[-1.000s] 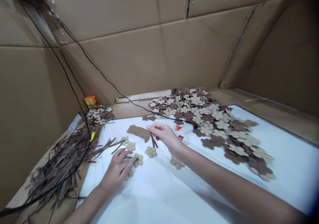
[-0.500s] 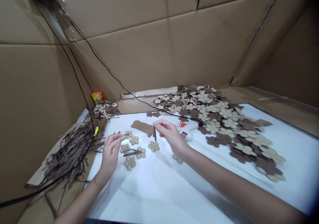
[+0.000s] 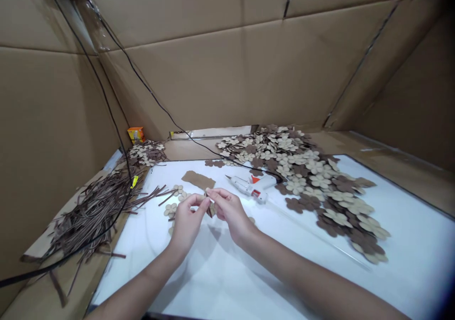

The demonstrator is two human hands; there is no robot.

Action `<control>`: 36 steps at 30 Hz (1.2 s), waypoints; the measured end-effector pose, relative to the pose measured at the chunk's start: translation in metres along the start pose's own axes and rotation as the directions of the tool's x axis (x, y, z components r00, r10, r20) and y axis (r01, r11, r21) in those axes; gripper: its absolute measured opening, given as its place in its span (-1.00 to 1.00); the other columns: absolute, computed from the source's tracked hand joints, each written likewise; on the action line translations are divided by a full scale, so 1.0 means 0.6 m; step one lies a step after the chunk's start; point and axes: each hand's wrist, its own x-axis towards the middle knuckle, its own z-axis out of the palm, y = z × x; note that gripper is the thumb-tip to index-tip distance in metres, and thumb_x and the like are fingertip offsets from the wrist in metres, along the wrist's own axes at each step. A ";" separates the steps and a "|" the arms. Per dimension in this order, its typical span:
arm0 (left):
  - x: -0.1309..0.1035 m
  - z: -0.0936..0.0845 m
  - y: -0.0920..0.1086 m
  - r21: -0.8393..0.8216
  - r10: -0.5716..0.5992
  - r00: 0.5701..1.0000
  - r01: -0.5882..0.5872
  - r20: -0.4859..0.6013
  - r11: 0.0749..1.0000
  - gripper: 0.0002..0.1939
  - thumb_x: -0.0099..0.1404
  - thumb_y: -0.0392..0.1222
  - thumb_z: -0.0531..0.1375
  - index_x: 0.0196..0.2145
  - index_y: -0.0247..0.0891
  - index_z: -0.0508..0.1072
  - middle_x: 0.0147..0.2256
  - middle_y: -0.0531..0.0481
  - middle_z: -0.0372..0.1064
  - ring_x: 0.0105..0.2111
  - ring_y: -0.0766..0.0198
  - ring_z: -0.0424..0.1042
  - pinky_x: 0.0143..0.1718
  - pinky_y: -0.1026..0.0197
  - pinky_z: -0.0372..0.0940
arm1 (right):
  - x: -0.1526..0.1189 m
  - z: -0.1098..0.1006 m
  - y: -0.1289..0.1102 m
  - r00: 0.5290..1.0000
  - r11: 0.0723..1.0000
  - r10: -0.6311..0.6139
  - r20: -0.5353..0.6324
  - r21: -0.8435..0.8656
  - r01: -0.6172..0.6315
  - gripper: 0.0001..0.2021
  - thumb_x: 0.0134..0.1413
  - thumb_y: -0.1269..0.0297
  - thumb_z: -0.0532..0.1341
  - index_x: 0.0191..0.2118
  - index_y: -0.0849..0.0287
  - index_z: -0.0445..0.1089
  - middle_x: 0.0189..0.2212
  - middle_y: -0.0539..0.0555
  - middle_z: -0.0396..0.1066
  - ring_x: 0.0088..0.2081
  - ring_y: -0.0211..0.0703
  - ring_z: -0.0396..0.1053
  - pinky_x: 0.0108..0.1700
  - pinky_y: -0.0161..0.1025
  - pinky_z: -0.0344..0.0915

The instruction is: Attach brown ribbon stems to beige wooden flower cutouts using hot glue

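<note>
My left hand [image 3: 188,219] and my right hand [image 3: 230,212] meet over the white board, fingertips pinched close together. Between them a thin dark brown strip [image 3: 209,211] hangs from the fingers; its upper part is hidden. Beige felt flowers [image 3: 170,210] lie on the board beside and behind my left hand, several partly covered. Just beyond the fingertips is a torn piece of brown cardboard [image 3: 198,179]. A white glue gun [image 3: 254,188] with an orange trigger rests to the right of it, a clear glue stick [image 3: 316,232] trailing from its back.
Beige and brown flowers form a large pile [image 3: 305,168] at the right. A heap of brown strips [image 3: 95,211] covers the left side, with a small orange box [image 3: 136,134] behind. A black cable [image 3: 152,92] crosses the view, and cardboard walls [image 3: 213,73] stand around the board [image 3: 227,287].
My hands have come together, the left moving right and the right slightly left and down. The brown strip is now between both. The glue gun shows fully.
</note>
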 end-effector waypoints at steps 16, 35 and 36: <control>-0.002 0.007 -0.008 0.005 -0.053 0.998 0.053 -0.019 0.999 -0.74 0.13 -0.04 0.20 -0.49 -0.32 0.45 -0.50 0.00 0.39 -0.53 0.34 0.30 -0.51 0.32 0.18 | 0.011 -0.041 0.003 1.000 0.989 -0.015 0.025 -0.147 0.018 -0.74 -0.18 0.06 0.31 -0.53 0.18 0.46 -0.64 -0.06 0.29 -0.57 -0.31 0.13 -0.53 -0.31 0.01; 0.001 0.006 -0.032 -0.056 -0.086 0.992 0.092 0.092 0.994 -0.71 0.20 -0.02 0.15 -0.50 -0.32 0.39 -0.53 0.01 0.35 -0.49 0.31 0.31 -0.42 0.29 0.22 | 0.013 -0.041 0.000 0.995 0.992 0.079 0.063 -0.105 -0.072 -0.70 -0.19 0.03 0.32 -0.60 0.18 0.39 -0.67 -0.04 0.30 -0.60 -0.31 0.17 -0.55 -0.32 0.05; 0.000 0.004 -0.032 -0.065 -0.090 0.991 0.097 0.097 0.993 -0.70 0.21 -0.02 0.14 -0.50 -0.32 0.39 -0.52 0.01 0.35 -0.49 0.31 0.31 -0.43 0.30 0.21 | 0.014 -0.043 0.000 0.994 0.992 0.077 0.073 -0.107 -0.069 -0.70 -0.18 0.03 0.31 -0.60 0.18 0.39 -0.67 -0.04 0.31 -0.60 -0.31 0.18 -0.53 -0.31 0.08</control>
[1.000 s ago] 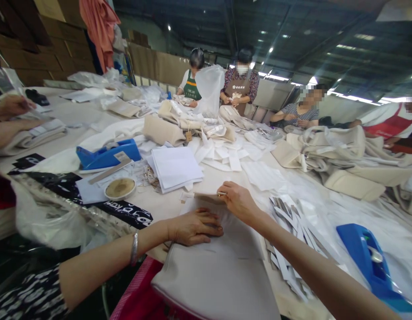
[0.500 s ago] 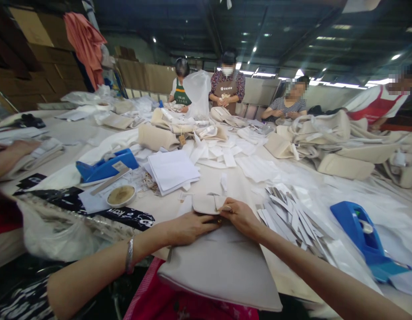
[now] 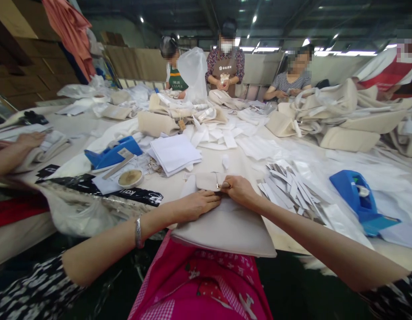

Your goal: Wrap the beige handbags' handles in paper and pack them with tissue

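Note:
A beige bag [image 3: 226, 226] lies flat at the table's near edge, its wide end toward me. Across its far end is a flap or strap piece [image 3: 206, 181] with a small metal buckle [image 3: 218, 186]. My left hand [image 3: 195, 205] rests flat on the bag, fingers stretched out just below the buckle. With thumb and bent fingers, my right hand [image 3: 238, 190] pinches the strap end [image 3: 228, 182] right beside the buckle. Part of the strap is hidden under the right fingers.
Blue tape dispensers stand left [image 3: 114, 153] and right [image 3: 355, 200]. Near them are white sheets [image 3: 175, 153], a round tin [image 3: 130, 178] and a pile of grey-white strips [image 3: 292, 189]. Beige bags [image 3: 350, 141] heap up behind. A co-worker's hand [image 3: 30, 140] is at left; several people work opposite.
The camera view has tipped down, showing more of the pink apron. The right fingers stay at the strap, and the buckle shows more clearly. The co-worker's hand at left has come further into view.

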Available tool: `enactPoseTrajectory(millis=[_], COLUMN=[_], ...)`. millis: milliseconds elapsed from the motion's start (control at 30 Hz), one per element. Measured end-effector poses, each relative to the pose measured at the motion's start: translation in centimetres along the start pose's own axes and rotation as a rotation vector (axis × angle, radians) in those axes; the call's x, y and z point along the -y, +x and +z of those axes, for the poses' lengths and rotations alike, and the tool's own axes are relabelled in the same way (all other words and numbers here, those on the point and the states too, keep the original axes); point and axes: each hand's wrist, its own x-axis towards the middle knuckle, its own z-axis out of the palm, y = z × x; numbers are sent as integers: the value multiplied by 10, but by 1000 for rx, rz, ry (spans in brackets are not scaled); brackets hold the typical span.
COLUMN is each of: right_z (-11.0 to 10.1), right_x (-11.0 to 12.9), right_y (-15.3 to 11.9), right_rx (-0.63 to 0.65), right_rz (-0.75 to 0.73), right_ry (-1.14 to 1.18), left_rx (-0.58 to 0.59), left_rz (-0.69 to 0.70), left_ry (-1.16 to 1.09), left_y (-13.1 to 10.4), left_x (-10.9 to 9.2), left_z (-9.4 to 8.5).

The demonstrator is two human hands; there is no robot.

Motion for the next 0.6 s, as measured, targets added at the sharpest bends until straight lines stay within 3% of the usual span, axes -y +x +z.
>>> enactPoseTrajectory(millis=[267, 600], right_z=[7, 20], right_x=[5, -1], right_y=[-19, -20], right_rx=[10, 24], right_rz=[-150, -237], right_ry=[-151, -264], left_rx=[8, 26], left_rz=[-57, -72], left_ry=[110, 49], left_y=[2, 1], left_x=[-4, -6], left_z=[0, 0])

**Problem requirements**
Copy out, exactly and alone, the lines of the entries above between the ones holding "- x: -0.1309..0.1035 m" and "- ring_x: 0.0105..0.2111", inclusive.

**Answer to this exercise**
  - x: -0.1309..0.1035 m
  - z: -0.0936..0.0845 m
  - y: -0.0920..0.1086 m
  - r21: -0.8393..0.8216
  - r10: -0.5716..0.5992
  - r00: 0.5701..1.0000
  - r01: -0.5882..0.5872
  - r20: -0.4859..0.6013
  - r11: 0.0749..1.0000
  - gripper: 0.0002..0.1939
  - thumb_x: -0.0099..0.1404
  - thumb_y: -0.0392..0.1222
  - thumb_z: -0.0531..0.1375
  - index_x: 0.0196..0.2145
  - index_y: -0.0247..0.0891
  - index_z: -0.0508..0.1072
  - middle_x: 0.0147..0.2256
  - middle_y: -0.0531..0.0481
  - middle_z: -0.0372..0.1064
  - ring_x: 0.0105..0.2111

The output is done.